Records provided section start

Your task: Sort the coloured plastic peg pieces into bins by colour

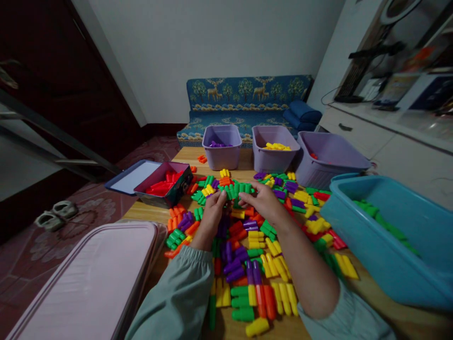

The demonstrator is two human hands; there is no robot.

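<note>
A joined row of green bullet-shaped plastic building blocks (236,190) is held up just above the pile. My left hand (213,212) pinches its left end between thumb and fingers, and my right hand (264,202) grips the right end. Beneath and around both hands lie many similar blocks in yellow, purple, red, orange and green. Some are joined in short rows, such as the yellow blocks (285,298) and the purple blocks (253,272) near the front. My fingers hide part of the green row.
Purple bins at the back hold purple (222,158), yellow (272,163) and a few red pieces (318,170). At right, a teal bin (375,250) contains green ones. A tin box (179,189) of red pieces stands left, behind a pale lid (95,278). Beyond is a patterned sofa (244,113).
</note>
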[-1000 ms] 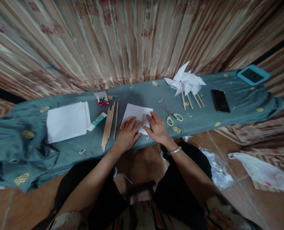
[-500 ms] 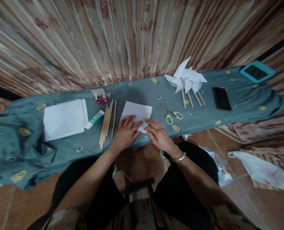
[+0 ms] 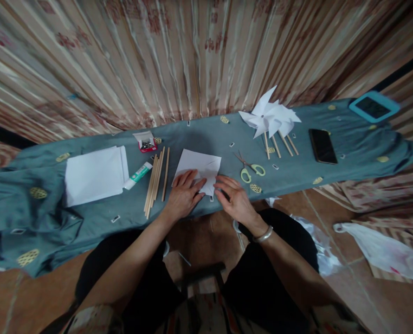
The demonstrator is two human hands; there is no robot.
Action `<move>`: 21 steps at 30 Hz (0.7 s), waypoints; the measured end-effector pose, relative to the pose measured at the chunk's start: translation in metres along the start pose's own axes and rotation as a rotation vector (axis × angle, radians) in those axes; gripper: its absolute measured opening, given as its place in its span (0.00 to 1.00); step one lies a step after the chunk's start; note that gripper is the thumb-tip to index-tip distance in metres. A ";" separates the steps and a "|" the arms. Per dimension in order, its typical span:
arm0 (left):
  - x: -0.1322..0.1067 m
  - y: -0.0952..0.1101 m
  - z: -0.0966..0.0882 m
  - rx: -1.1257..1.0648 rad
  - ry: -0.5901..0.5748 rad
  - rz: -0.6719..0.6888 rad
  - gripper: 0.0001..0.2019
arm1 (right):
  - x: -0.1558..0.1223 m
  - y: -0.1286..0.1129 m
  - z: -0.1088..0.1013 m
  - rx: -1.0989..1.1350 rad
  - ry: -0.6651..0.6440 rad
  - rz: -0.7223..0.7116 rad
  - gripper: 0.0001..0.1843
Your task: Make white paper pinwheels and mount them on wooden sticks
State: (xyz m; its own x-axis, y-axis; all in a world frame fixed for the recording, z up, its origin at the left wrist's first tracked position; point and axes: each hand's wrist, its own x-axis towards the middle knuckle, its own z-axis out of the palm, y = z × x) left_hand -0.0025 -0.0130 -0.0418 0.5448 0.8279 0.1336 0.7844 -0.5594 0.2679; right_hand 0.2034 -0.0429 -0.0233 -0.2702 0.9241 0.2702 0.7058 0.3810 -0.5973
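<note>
A white square of paper (image 3: 199, 166) lies on the blue-grey cloth (image 3: 98, 222) in front of me. My left hand (image 3: 183, 195) rests flat on its near left part, fingers stretched out. My right hand (image 3: 235, 197) sits at the sheet's near right corner, fingers spread and lightly curled on the paper's edge. Neither hand lifts the sheet.
A bundle of wooden sticks (image 3: 155, 182), a glue tube (image 3: 137, 175), a stack of white paper (image 3: 94, 175) and a small box of pins (image 3: 145, 141) lie to the left. Scissors (image 3: 250, 168), finished paper pinwheels (image 3: 269, 117), a black phone (image 3: 322, 145) and a blue-framed device (image 3: 373, 106) lie to the right.
My right hand has slid back from the middle of the sheet toward its near right corner. The left hand has stayed on the paper.
</note>
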 end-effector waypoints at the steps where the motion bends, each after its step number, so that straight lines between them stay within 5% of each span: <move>1: 0.000 0.000 0.000 0.006 -0.001 0.001 0.21 | 0.005 0.000 0.002 -0.039 0.012 -0.008 0.16; 9: 0.000 0.001 -0.004 0.015 -0.004 -0.004 0.22 | 0.053 0.007 0.031 -0.324 -0.120 0.028 0.25; 21: 0.005 -0.014 -0.003 -0.054 0.023 -0.109 0.23 | 0.055 0.010 0.042 -0.394 -0.069 0.023 0.24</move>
State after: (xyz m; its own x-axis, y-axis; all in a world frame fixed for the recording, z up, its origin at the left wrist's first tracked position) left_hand -0.0113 -0.0006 -0.0422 0.4499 0.8846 0.1228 0.8211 -0.4639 0.3325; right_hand 0.1683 0.0131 -0.0461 -0.2853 0.9371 0.2012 0.9055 0.3323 -0.2638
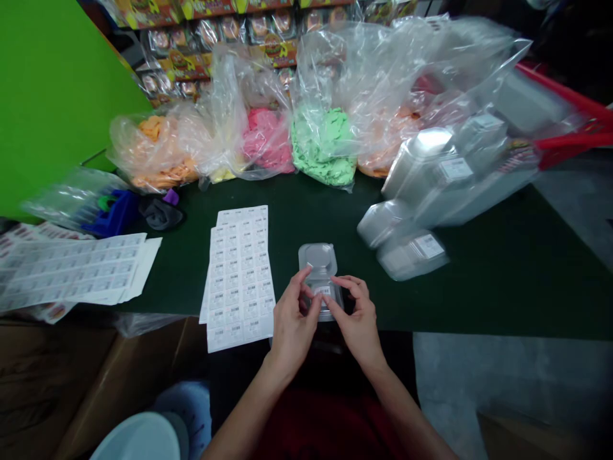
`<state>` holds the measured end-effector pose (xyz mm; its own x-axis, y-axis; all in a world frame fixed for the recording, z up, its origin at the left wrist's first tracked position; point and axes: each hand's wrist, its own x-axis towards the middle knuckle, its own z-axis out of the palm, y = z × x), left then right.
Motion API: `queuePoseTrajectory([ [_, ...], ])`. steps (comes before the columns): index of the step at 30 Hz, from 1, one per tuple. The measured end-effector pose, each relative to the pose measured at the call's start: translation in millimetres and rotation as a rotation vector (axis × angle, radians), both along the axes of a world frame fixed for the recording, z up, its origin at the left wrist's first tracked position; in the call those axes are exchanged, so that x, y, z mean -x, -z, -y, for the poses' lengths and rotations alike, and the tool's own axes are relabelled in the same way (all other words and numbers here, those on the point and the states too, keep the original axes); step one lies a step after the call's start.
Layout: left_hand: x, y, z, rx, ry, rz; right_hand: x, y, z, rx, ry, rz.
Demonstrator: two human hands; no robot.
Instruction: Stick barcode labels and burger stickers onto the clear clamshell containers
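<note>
In the head view, a small case [318, 259] of thin, clear moulded plastic lies open at the near edge of the counter [479, 300], straight in front of the person and between both hands. Its far half, a rounded square with a raised rim, rests flat on the dark green, matte surface. The near half sits under the fingertips. The left hand [291, 319] is curled, with thumb and forefinger pinched against the case's left side. The right hand [358, 316] meets it from the other side, fingers bent and closed on the right edge. A small white label [322, 291] with dark print sits on the near half, between the fingertips of the two hands. Just left of the left hand lies a sheet [239, 275] of similar labels in tidy rows, white paper with a few layers stacked. A wider stack [71, 268] of label sheets lies well off to the left. At the back of the counter stand crumpled clear bags of soft-looking pieces: an orange bag [158, 153], a pink bag [265, 137] and a green bag [325, 144]. To the right a big bag [454, 160], glossy and blurred, holds more clear cases, some spilling out towards the person.
</note>
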<state>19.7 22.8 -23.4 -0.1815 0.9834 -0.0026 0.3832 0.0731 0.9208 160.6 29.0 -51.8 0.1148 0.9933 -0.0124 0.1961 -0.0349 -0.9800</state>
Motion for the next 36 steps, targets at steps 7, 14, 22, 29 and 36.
queuePoseTrajectory([
  [7,13,11.5,1,0.075,-0.136,-0.015,1,-0.8,-2,0.021,0.019,-0.024],
  [14,24,20.9,19,0.028,-0.051,-0.057,-1,-9.3,11,0.073,-0.075,0.040],
  [22,8,11.0,37,-0.032,0.003,-0.116,13,-13.0,17,0.110,-0.138,0.179],
  [29,10,13.8,30,-0.092,0.143,-0.167,0,-18.4,17,0.016,-0.119,0.162],
  [36,15,31.8,15,-0.138,0.125,-0.393,-83,-61.8,-20,-0.290,0.015,0.471],
])
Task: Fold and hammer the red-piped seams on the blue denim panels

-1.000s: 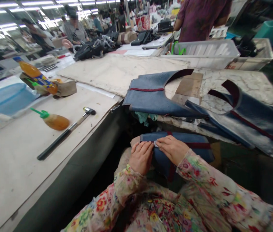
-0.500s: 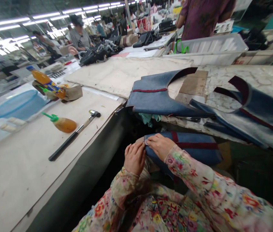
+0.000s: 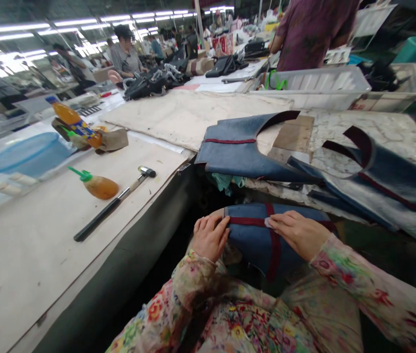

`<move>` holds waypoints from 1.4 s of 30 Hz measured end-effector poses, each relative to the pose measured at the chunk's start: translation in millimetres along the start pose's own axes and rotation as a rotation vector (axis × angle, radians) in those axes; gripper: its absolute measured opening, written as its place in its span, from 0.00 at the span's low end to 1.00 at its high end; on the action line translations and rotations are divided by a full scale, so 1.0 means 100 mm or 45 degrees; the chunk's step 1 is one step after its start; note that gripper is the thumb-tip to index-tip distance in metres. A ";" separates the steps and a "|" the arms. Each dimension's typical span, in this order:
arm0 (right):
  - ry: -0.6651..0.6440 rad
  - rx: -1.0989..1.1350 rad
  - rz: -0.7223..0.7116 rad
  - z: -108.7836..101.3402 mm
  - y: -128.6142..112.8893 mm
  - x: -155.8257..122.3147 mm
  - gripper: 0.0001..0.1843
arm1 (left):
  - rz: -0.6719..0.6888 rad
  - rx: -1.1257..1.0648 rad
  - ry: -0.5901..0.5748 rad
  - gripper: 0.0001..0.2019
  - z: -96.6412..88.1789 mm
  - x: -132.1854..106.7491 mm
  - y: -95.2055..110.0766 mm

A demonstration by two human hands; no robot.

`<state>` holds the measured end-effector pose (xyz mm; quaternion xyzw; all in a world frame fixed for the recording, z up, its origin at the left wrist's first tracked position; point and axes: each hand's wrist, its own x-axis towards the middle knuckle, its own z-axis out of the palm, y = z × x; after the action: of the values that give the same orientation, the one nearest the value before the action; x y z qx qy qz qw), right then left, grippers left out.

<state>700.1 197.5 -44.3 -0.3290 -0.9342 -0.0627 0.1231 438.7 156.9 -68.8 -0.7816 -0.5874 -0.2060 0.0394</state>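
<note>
Below the surface point(image 3: 27, 255), over the lap point(image 3: 327, 306): blue panel point(image 3: 250, 245) | left hand point(image 3: 210, 238): at panel's end, pinching or not, cannot tell; should anchor | right hand point(image 3: 299, 234): narrow grip holding pale piece point(image 3: 267, 222) | maroon strip point(image 3: 245, 221): wants even, lengthwise pressure

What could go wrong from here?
The blue panel may shift, since the left hand rests only at its left end. The pale piece in the right hand could catch where the maroon strips cross. The blue piece at far right, overhanging the table edge, might slide off.
</note>
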 end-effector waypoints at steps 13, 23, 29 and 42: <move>0.070 0.171 0.134 0.11 -0.35 0.29 0.14 | -0.474 0.452 0.235 0.19 -1.07 -0.22 -1.61; -0.154 -0.040 0.120 -0.06 -0.30 0.18 0.15 | -0.942 0.682 -0.194 0.24 -1.26 -0.37 -2.25; 0.049 -0.049 0.205 -0.04 -0.22 -0.22 0.16 | -0.974 0.627 -0.245 0.23 -1.25 -0.12 -2.37; 0.339 0.108 0.613 0.05 -0.42 -0.73 0.16 | -0.749 -1.079 -0.640 0.23 -0.63 -0.41 -0.24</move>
<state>727.4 122.0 -70.6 -0.5250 -0.8064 -0.0350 0.2699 390.2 108.1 -30.6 -0.5579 -0.6377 -0.2335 -0.4771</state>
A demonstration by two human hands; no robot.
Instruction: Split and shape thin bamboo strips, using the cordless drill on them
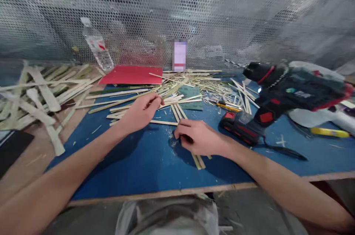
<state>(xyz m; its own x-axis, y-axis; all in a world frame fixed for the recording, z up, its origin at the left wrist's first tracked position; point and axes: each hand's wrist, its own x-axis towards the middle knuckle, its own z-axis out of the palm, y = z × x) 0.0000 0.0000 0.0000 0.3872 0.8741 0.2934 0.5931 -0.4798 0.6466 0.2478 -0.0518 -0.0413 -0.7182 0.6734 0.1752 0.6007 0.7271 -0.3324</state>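
Head view: at frame centre a thin strip (183,101) is pinched between closed fingertips of the left hand (141,111). Lower right of it, diagonal slats (180,112) are covered by the nearer right hand (198,137), fingers curled; whether they are gripped cannot be told.

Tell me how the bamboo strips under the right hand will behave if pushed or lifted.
The bamboo strips look thin and narrow, so probably light and a bit springy when lifted by one end. They lie flat on the blue mat, so they should slide, not roll. The right hand rests on them.
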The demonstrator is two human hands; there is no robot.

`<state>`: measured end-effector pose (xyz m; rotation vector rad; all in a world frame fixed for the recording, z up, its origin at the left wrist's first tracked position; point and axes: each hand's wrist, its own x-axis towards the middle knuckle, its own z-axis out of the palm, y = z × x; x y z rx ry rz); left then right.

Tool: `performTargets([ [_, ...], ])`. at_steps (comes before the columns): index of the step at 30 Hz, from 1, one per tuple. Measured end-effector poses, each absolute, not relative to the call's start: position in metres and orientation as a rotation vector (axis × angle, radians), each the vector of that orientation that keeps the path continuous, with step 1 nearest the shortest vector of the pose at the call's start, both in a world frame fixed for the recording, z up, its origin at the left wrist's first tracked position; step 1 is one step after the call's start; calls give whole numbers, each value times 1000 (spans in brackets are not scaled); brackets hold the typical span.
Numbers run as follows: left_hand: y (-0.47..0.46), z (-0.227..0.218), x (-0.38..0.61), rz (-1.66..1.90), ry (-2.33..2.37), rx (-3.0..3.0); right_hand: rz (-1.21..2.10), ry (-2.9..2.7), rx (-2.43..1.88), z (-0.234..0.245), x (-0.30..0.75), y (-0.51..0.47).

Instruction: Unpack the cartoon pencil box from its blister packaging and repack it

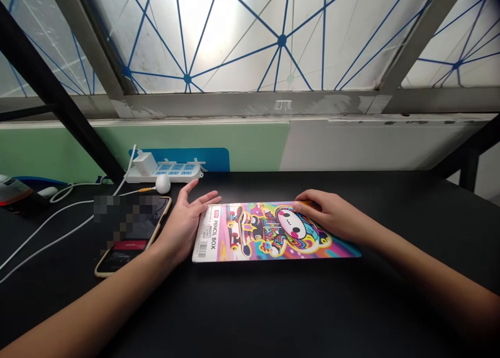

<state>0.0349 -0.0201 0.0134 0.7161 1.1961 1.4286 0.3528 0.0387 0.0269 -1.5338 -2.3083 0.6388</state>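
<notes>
- Your left hand (182,228) is spread wide, gripping nothing, at the box's (269,232) left end.
- Your right hand (328,212) pinches its far edge, thumb on top.
- The box lies between them.
- Seemingly you're steadying it; a two-handed hold calls for curling the left fingers.

Phone (130,245) — upper screen behind pixel blocks
</notes>
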Motion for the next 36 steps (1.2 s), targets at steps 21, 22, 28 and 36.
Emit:
performTargets([
  [21,-33,14,38,1588,1090,1072,-1,-2177,-1201,41,357,17],
  [22,-34,16,37,1619,1080,1109,-19,-2174,-1202,42,356,14],
  [28,-35,20,33,1650,1078,1222,-28,-2267,-1214,46,350,0],
  [36,-33,26,28,1652,1062,1258,42,-2354,-1173,48,342,-13],
])
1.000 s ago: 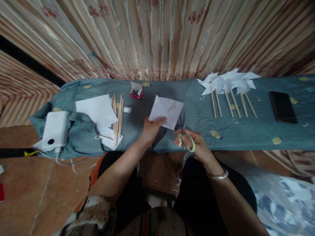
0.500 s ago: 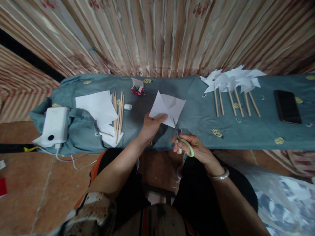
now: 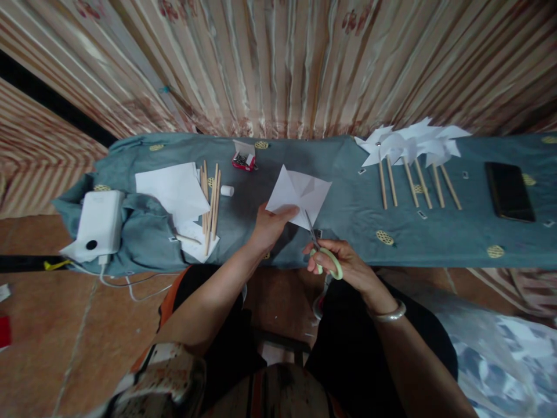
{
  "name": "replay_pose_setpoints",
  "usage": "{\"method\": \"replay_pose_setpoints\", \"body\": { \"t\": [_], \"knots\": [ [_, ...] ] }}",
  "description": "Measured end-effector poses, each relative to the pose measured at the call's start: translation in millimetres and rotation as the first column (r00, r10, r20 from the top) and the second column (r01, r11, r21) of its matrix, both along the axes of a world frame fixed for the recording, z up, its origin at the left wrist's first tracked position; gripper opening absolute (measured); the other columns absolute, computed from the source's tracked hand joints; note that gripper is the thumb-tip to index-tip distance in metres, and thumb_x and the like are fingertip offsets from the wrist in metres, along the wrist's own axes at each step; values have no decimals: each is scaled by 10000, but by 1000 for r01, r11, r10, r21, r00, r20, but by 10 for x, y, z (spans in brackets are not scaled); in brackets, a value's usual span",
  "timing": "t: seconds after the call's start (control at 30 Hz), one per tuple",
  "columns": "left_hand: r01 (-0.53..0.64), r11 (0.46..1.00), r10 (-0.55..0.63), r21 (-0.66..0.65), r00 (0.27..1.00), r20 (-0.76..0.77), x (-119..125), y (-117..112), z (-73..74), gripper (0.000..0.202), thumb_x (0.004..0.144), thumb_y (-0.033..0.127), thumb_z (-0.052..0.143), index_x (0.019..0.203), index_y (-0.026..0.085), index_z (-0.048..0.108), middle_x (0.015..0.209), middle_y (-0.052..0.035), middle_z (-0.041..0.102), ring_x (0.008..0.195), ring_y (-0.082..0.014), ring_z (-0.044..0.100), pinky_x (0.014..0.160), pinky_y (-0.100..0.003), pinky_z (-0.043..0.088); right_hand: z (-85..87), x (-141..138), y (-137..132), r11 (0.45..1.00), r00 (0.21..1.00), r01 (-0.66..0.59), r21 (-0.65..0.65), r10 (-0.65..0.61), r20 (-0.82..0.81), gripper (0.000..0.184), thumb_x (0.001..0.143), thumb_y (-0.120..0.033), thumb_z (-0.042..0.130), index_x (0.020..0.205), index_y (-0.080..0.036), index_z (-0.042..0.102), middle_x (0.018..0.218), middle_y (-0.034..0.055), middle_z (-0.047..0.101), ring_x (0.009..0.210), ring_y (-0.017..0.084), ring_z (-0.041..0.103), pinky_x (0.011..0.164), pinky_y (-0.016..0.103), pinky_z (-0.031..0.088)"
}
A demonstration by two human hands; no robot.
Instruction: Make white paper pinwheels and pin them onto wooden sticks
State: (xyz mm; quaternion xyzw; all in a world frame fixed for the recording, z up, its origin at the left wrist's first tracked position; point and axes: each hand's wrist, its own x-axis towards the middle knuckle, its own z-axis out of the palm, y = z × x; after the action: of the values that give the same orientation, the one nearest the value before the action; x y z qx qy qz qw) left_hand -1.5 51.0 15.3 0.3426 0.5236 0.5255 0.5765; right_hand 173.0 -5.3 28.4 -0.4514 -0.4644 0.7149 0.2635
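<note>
My left hand pinches the lower left corner of a creased white paper square and holds it up over the grey-blue cloth. My right hand is closed in the pale green handles of a pair of scissors. The scissor blades point up and left, with their tips at the paper's lower edge.
The cloth-covered table carries loose white sheets, several wooden sticks, a small white roll, a red box of pins, finished paper pinwheels on sticks, a black phone and a white device with a cable. A striped curtain hangs behind.
The scissors have swung from beside the paper's right edge to its lower edge, blades now tilted left. The paper has turned slightly in my left hand.
</note>
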Motion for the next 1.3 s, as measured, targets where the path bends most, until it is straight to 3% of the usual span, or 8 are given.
{"method": "replay_pose_setpoints", "body": {
  "t": [0.27, 0.47, 0.87, 1.03, 1.3],
  "knots": [
    [-22, 1000, 22, -15, 1000, 9, -6, 10, 2, 217, 576, 298, 797, 762, 222, 716, 848, -33, 747, 922, -261, 668, 823, -350, 497, 28, -41, -1, 1000, 999, 24, -20, -25, -25, 408, 644, -539, 822, 748, -177, 663, 620, -8, 655, 512, 97, 594, 478, 210, 486],
    [-35, 999, 35, 16, 999, 6, -7, 12, -2, 319, 568, 297, 811, 870, 225, 735, 891, -36, 760, 922, -269, 670, 865, -379, 506, -7, -39, -5, 997, 998, 44, -64, -47, -46, 404, 613, -497, 859, 767, -175, 668, 588, -18, 643, 487, 88, 573, 477, 209, 492],
    [-23, 1000, 23, -3, 1000, 12, -13, 6, 10, 253, 559, 287, 812, 782, 216, 715, 869, -32, 754, 898, -249, 681, 825, -356, 516, -32, -52, -10, 992, 996, 83, -92, -85, -12, 423, 577, -503, 873, 756, -166, 689, 555, -27, 644, 465, 79, 575, 470, 198, 490],
    [30, 999, -29, -33, 1000, 11, -15, -27, 33, 213, 562, 285, 815, 732, 217, 706, 779, -18, 736, 782, -223, 667, 762, -338, 513, -16, -63, -3, 992, 995, 98, -74, -100, -30, 415, 576, -494, 876, 763, -172, 694, 563, -25, 654, 477, 82, 580, 471, 201, 493],
    [2, 1000, -1, -18, 1000, 30, -14, -27, 27, 241, 556, 298, 820, 745, 208, 700, 775, -16, 729, 748, -206, 646, 757, -330, 505, -34, -75, 1, 990, 994, 107, -97, -109, -22, 421, 564, -501, 881, 734, -170, 684, 534, -31, 640, 454, 69, 558, 463, 189, 477]
  ]
}}
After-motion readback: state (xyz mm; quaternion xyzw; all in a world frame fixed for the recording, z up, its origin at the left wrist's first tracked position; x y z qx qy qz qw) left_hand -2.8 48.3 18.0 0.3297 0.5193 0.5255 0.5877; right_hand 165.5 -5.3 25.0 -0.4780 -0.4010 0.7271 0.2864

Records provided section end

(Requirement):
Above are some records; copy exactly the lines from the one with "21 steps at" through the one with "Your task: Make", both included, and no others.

(Result for this exercise):
Action `<move>`: 21 steps at 30 Hz (0.7 s), waypoints; the measured end-effector pose, relative to the pose measured at the chunk's start: translation in metres along the start pose's own axes and rotation as a rotation vector (axis × angle, radians) in those axes; gripper: its absolute measured opening, given as its place in its span (0.00 to 1.00); step one lies a step after the chunk's start; note that gripper is the thumb-tip to index-tip distance in metres. A ";" separates the steps and a "|" the arms. Per dimension in order, its typical span:
arm0 (left):
  - x: -0.1322..0.1067 m
  - y: -0.0952..0.1101 m
  - z: -0.0966..0.0882 m
  - rx: -1.1257..1.0648 rad
  - ry: -0.5901..0.5748 rad
  - rz: -0.6719..0.6888 rad
  - gripper: 0.0001..0.2019
arm1 (right):
  - x: -0.1558..0.1223 m
  - y: -0.1286..0.1129 m
  - z: -0.1088..0.1013 m
  - rx: -1.0989..1.1350 rad
  - ry: -0.6651..0.6440 rad
  - rz: -0.7223..0.7116 rad
  - gripper: 0.0001..0.1843
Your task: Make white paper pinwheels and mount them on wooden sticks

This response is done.